### YOUR ASSIGNMENT
The answer must consist only of the lines from the line with "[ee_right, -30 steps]" to the line with "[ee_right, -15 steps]", both included, exactly as they stand below.

Items from a dataset

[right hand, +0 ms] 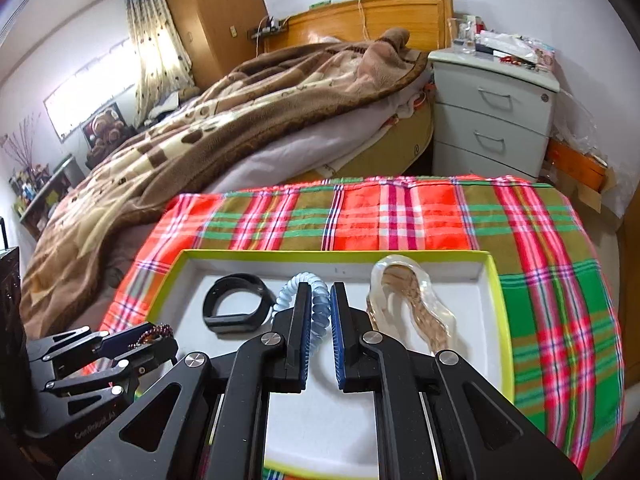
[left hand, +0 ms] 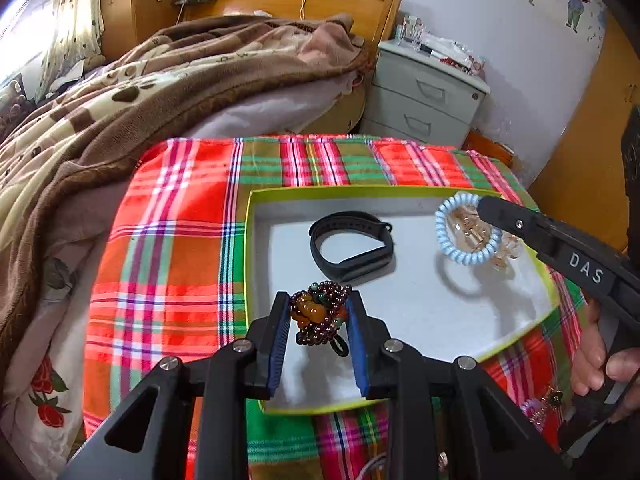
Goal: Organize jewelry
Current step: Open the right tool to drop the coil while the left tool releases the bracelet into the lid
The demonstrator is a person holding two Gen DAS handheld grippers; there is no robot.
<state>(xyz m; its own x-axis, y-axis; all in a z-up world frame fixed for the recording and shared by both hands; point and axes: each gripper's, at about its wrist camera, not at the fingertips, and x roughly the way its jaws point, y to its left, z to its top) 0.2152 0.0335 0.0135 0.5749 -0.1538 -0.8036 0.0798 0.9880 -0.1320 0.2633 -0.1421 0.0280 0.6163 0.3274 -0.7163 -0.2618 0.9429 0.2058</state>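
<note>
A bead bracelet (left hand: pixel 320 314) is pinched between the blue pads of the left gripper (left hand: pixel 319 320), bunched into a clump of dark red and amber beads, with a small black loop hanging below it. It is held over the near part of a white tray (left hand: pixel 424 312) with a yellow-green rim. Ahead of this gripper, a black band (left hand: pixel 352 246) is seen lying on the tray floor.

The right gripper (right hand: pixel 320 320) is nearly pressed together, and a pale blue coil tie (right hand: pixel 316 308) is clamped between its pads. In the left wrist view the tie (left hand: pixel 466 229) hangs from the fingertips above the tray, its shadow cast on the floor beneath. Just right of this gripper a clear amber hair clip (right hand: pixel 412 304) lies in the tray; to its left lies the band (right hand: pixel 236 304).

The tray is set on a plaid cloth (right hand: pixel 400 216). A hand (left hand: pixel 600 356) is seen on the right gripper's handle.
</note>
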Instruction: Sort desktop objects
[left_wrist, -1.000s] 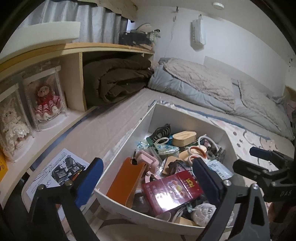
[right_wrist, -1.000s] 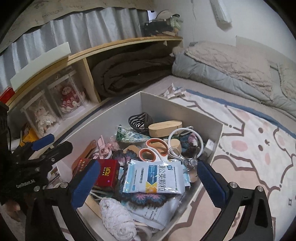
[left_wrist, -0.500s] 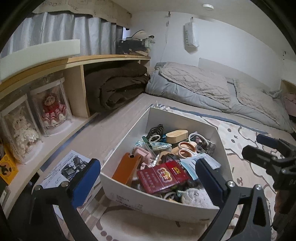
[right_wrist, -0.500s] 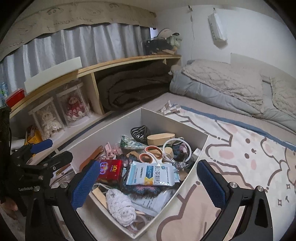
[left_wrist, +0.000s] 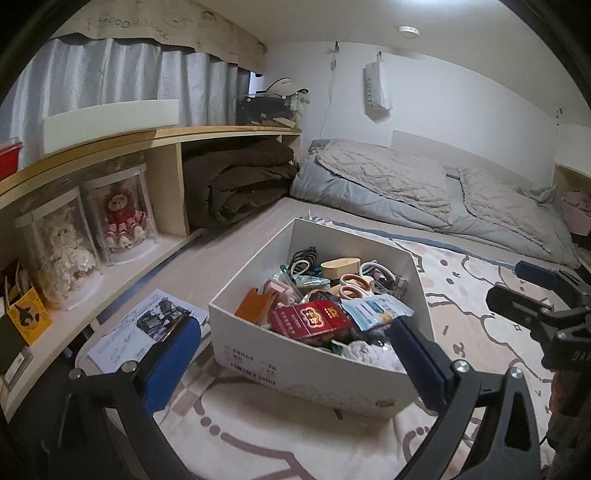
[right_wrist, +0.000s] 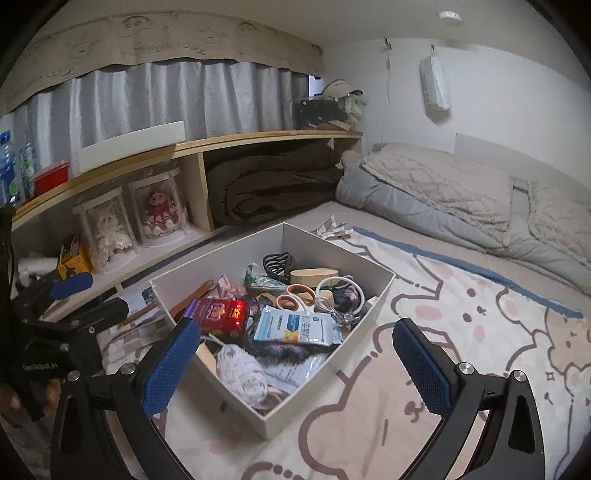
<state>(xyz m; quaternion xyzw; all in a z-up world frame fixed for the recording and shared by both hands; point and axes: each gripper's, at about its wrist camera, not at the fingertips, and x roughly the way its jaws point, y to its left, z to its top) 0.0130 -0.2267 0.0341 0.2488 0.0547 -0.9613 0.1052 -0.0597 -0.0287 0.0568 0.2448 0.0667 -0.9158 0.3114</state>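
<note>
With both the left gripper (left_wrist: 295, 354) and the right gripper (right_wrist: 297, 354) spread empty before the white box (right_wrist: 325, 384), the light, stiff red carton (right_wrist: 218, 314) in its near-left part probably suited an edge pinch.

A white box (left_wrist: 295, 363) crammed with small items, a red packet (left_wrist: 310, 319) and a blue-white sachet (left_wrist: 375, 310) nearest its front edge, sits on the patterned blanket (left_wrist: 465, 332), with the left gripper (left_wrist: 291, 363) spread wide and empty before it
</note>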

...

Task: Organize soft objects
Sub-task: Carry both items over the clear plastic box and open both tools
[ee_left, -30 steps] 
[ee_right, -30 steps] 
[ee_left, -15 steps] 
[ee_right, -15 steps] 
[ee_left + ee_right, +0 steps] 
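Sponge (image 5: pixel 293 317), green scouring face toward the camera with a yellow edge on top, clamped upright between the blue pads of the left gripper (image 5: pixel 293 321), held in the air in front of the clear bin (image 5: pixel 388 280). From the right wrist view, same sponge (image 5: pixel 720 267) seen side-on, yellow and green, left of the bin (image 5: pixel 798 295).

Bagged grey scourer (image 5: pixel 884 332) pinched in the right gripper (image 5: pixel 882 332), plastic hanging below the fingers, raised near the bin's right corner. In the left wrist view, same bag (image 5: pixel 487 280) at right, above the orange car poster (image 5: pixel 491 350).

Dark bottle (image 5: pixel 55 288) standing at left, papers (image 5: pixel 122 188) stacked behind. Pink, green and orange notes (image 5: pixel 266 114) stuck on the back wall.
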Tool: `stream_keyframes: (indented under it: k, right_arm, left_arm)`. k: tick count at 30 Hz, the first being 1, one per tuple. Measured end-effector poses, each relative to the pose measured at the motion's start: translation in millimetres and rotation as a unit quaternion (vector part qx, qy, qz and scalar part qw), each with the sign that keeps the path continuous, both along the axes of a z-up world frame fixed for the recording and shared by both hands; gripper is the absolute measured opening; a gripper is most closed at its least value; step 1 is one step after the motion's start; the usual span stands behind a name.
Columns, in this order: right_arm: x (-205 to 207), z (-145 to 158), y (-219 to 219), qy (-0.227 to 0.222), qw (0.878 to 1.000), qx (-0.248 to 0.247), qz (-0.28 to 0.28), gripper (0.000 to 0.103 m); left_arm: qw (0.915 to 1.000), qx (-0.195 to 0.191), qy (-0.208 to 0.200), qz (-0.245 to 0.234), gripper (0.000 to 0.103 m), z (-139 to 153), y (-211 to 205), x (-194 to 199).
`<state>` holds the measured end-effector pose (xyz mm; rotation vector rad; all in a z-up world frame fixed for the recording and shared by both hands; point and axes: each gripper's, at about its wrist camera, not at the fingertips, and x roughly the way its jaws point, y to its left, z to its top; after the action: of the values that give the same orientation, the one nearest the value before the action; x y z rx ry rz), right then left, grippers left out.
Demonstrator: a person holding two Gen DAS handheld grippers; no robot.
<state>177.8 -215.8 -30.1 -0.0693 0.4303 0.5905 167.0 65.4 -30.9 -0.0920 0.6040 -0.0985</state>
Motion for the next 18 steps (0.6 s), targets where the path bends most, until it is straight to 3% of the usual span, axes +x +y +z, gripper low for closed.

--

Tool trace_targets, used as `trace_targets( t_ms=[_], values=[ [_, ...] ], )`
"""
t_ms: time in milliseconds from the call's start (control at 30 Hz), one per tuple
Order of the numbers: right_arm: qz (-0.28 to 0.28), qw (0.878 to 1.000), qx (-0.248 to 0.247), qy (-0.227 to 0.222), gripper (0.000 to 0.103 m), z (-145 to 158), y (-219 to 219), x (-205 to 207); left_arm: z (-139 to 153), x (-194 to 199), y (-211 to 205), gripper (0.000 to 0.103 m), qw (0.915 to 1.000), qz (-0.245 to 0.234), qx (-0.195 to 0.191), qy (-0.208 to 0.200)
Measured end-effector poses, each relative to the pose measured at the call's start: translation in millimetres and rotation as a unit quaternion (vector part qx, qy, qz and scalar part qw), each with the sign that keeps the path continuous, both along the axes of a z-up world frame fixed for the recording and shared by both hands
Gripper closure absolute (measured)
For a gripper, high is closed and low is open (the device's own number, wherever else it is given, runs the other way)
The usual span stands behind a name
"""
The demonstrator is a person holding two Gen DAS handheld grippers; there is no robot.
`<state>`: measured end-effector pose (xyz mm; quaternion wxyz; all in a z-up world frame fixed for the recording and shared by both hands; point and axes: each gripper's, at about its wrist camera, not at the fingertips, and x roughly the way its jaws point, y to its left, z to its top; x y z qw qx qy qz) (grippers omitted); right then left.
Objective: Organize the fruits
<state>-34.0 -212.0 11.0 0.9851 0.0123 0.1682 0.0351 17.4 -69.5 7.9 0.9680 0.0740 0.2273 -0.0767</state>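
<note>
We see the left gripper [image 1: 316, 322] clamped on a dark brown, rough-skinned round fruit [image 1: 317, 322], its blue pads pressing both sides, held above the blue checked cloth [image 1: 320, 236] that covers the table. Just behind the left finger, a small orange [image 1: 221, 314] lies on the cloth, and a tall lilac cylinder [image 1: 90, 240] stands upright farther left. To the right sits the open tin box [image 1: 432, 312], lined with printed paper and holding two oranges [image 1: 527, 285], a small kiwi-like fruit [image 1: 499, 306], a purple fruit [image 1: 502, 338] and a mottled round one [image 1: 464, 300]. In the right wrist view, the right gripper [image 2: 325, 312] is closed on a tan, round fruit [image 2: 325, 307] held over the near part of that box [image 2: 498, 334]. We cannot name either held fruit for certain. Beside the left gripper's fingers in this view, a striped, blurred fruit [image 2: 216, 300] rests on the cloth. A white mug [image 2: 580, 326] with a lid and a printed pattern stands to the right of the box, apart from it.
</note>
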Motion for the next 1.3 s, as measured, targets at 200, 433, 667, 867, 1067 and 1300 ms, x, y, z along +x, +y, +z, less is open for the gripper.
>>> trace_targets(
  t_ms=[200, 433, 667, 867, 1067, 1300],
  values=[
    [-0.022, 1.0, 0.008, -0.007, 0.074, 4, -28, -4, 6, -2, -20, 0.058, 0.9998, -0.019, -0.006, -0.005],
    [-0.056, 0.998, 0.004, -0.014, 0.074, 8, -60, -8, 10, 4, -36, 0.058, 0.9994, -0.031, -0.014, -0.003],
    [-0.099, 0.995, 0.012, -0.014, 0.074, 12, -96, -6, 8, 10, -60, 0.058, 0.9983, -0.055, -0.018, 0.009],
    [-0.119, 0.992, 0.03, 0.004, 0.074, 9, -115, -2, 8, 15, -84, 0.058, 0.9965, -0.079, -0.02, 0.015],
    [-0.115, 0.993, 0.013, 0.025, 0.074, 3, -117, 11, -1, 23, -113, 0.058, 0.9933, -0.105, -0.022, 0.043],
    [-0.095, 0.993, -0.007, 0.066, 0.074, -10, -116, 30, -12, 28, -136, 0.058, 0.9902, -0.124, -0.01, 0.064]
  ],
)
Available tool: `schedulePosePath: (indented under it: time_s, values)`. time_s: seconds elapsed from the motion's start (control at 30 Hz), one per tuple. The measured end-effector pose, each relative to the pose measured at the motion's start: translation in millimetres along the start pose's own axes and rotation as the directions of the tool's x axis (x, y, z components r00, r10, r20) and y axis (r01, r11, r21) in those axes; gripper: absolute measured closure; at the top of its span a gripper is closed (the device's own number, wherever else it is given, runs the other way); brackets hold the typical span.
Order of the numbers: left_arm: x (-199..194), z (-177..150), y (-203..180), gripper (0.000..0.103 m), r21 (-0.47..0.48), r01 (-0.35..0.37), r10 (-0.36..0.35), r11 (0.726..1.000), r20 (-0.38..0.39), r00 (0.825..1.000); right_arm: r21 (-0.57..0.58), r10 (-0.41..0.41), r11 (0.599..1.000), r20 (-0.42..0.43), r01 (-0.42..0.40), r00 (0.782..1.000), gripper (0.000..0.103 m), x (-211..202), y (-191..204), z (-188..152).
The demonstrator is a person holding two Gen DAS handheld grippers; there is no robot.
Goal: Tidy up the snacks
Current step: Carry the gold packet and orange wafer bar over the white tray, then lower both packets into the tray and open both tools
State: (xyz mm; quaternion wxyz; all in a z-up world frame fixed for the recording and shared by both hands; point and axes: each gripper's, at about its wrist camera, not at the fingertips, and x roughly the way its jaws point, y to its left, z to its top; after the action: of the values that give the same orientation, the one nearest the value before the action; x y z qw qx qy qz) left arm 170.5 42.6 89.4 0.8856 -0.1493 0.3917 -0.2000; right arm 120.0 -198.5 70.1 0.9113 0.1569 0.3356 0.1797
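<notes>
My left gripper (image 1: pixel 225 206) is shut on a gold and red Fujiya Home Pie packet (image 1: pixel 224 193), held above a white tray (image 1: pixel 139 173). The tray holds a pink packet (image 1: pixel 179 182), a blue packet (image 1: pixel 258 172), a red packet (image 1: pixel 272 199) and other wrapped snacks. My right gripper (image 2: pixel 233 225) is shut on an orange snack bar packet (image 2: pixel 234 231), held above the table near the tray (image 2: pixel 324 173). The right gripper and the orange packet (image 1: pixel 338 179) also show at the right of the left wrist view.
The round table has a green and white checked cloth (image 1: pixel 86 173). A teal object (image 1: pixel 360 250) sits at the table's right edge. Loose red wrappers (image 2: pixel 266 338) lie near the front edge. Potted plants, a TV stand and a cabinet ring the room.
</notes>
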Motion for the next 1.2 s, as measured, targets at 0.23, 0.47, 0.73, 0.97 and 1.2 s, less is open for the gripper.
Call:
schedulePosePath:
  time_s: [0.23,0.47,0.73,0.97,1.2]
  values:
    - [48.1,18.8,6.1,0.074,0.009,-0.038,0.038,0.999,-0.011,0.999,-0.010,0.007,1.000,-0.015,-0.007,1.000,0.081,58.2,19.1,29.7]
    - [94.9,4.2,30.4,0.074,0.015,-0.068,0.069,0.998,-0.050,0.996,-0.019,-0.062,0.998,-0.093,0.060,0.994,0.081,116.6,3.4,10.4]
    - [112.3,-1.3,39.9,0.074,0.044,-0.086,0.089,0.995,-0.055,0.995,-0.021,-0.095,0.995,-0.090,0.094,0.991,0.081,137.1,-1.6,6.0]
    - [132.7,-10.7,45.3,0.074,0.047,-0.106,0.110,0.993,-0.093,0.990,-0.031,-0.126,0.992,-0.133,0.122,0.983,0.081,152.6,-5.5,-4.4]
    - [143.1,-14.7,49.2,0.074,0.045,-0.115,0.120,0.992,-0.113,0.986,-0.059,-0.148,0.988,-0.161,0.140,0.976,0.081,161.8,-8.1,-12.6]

### WRITTEN REPLY
[ee_right, -30 steps] 
[ee_left, -15 steps] 
[ee_right, -15 steps] 

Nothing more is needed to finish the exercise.